Hyperuricemia occurs in 21.4% of the adult population and is associated with several conditions that increase oxidative stress and contributes to the pathogenesis of inflammatory mechanisms for the development and progression of diseases. Serum blood or urine samples of uric acid levels were used to mainly identify clinical problems, depending on the uric acid pathway alterations, which include synthesis, reabsorption or its excretion. Several proteins that act particularly as transporters (URAT1, GLUT9, 1-NPT1, 1-NPT4, OAT4, 9-MCT9, hUAT1, etc.) have been identified in the recent past involving tubular transport and clearance leading to clinical benefits. Until now, the knowledge of uric acid homeostasis centers its primary investigation on understanding molecular and genetic mechanisms, including the genetic polymorphisms that induce genetic and acquire renal tubular disorder, which increases or diminishes urate excretion.

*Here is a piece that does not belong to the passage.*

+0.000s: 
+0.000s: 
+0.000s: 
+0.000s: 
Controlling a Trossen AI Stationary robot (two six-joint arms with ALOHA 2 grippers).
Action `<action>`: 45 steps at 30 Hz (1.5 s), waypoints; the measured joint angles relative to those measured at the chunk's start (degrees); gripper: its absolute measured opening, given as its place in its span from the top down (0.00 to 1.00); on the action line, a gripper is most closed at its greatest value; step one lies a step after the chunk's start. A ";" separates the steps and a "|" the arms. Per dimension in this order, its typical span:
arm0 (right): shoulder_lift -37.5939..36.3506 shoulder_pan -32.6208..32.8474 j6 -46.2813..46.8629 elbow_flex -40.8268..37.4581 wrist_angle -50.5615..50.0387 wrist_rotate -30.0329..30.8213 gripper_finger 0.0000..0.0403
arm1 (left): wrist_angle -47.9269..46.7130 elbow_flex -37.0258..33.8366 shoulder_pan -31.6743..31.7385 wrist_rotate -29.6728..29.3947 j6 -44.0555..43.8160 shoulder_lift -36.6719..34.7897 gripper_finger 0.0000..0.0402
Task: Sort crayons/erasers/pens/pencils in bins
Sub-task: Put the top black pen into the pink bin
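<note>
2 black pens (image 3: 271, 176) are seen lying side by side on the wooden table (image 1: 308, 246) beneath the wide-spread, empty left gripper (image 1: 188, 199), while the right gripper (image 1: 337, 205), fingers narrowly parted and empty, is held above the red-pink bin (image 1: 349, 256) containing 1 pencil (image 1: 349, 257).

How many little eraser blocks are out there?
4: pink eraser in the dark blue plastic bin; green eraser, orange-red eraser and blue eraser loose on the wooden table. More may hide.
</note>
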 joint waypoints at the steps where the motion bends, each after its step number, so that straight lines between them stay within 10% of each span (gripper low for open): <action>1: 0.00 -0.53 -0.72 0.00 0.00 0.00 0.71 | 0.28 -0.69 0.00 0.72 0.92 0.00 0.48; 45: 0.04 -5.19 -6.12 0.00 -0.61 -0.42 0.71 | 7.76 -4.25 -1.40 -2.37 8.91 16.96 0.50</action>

Uric acid (UA) is still considered a risk factor, or even a causative agent, for chronic kidney disease (CKD); however, a few, important, clinical questions remain unanswered; in particular: when and whether urate-lowering therapy should be commenced in subjects with asymptomatic hyperuricemia and/or monosodium urate crystals deposition? What is the most appropriate UA target to be achieved and how long does it need to be maintained? How does treatment need be adjusted in patients with chronic kidney disease?